The selector circuit 18 (second selector unit) can change the data path according to a control signal outputted from the operation control circuit 12. When the selector circuit 18 selects its coupling with the I/O control circuit 11, data transfer between the external memory 104 and the I/O bank 16 via the I/O control circuit 11 is enabled. When the selector circuit 18 selects its coupling, via the selector circuit 17, with the PEs 13, the PEs 13 can make reference to the data stored in the I/O bank 16 or store data obtained as a result of processing in the I/O bank 16.
Also referring to
As shown in
After making sure that the PEs 13 are not engaged in any processing and that no DMA-transfer is being performed, the operation control circuit 12 couples at T2, by switching the selector circuits 17 and 18, the PEs 13 with the I/O bank 16, and causes, by controlling the PEs 13, the data DMA-transferred to the I/O bank 16 to be copied from the I/O bank 16 to bank A 14 or bank B 15.
At 13, the operation control circuit 12 couples, by switching the selector circuit 17, the PEs 13 with bank B 15, and causes, by controlling the PEs 13, processing to be performed by the PEs 13 using bank A 14 and bank B 15. Concurrently with this processing, the operation control circuit 12 couples, by switching the selector circuit 18, the I/O control circuit 11 with the I/O bank 16, and has data required for subsequent processing DMA-transferred from the external memory 104 to the I/O bank 16.
After making sure that the PEs 13 are not engaged in any processing and that no DMA-transfer is being performed, the operation control circuit 12 couples at T4, by switching the selector circuits 17 and 18, the PEs 13 with the I/O bank 16, and causes, by controlling the PEs 13, the data obtained as a result of processing and stored in bank A 14 or bank B 15 to be copied to the I/O bank 16.
At T5, the operation control circuit 12 copies data already DMA-transferred, for subsequent processing, to the I/O bank 16 to bank A 14 or bank B 15.
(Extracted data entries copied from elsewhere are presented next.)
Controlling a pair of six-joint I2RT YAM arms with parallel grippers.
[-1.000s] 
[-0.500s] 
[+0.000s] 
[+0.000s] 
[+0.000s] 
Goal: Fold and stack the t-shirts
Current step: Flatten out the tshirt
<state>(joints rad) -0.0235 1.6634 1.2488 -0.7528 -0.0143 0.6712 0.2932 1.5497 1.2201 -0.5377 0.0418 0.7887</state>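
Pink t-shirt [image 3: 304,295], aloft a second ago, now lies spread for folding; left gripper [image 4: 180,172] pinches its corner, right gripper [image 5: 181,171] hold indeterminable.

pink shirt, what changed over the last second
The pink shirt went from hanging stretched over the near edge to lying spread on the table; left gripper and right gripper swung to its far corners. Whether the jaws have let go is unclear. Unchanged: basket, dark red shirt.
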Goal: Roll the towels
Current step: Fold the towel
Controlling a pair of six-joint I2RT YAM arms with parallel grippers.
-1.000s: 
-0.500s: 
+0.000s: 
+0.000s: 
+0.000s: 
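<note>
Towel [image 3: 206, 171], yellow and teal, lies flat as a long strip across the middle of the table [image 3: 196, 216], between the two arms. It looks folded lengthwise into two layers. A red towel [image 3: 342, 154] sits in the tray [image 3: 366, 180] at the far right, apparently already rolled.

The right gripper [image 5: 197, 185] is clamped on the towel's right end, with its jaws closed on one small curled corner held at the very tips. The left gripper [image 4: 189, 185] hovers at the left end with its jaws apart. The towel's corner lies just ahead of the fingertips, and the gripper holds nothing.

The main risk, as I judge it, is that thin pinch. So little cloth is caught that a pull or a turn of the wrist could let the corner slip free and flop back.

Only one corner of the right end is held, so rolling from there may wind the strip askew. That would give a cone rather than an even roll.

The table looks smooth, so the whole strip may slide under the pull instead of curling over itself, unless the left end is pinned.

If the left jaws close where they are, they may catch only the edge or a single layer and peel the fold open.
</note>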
At T6, the operation control circuit 12 couples, by switching the selector circuit 17, the PEs 13 with bank B 15, and causes, by controlling the PEs 13, processing to be performed by the PEs 13 using bank A 14 and bank B 15. Concurrently with this processing, the operation control circuit 12 couples, by switching the selector circuit 18, the I/O control circuit 11 with the I/O bank 16, and has the data obtained as a result of processing DMA-transferred from the I/O bank 16 to the external memory 104 while also having data required for subsequent processing DMA-transferred from the external memory 104 to the I/O bank 16.
After making sure that the PEs 13 are not engaged in any processing and that no DMA-transfer is being performed, the operation control circuit 12 couples at T7, by switching the selector circuits 17 and 18, the PEs 13 with the I/O bank 16, and causes, by controlling the PEs 13, the data obtained as a result of processing and stored in bank A 14 or bank B 15 to be copied to the I/O bank 16.
At T8, the operation control circuit 12 copies data already DMA-transferred, for subsequent processing, to the I/O bank 16 to bank A 14 or bank B 15.
At T9, the operation control circuit 12 couples, by switching the selector circuit 17, the PEs 13 with bank B 15, and causes, by controlling the PEs 13, processing to be performed by the PEs 13 using bank A 14 and bank B 15. Concurrently with this processing, the operation control circuit 12 couples, by switching the selector circuit 18, the I/O control circuit 11 with the I/O bank 16, and has the data obtained as a result of processing DMA-transferred from the I/O bank 16 to the external memory 104 while also having data required for subsequent processing DMA-transferred from the external memory 104 to the I/O bank 16.
The processing operations performed at T4 through T9 are repeated as many times as required for image data processing.
When the parallel processing module is operated as described above, data copying between the I/O bank 16 and bank A 14 or bank B15 is performed by the PEs 13 under the control of the operation control circuit 12. Namely, the operations at T2, T4, T5, T7, and T8 are performed by operation programs. The data copying between banks takes a number of cycles.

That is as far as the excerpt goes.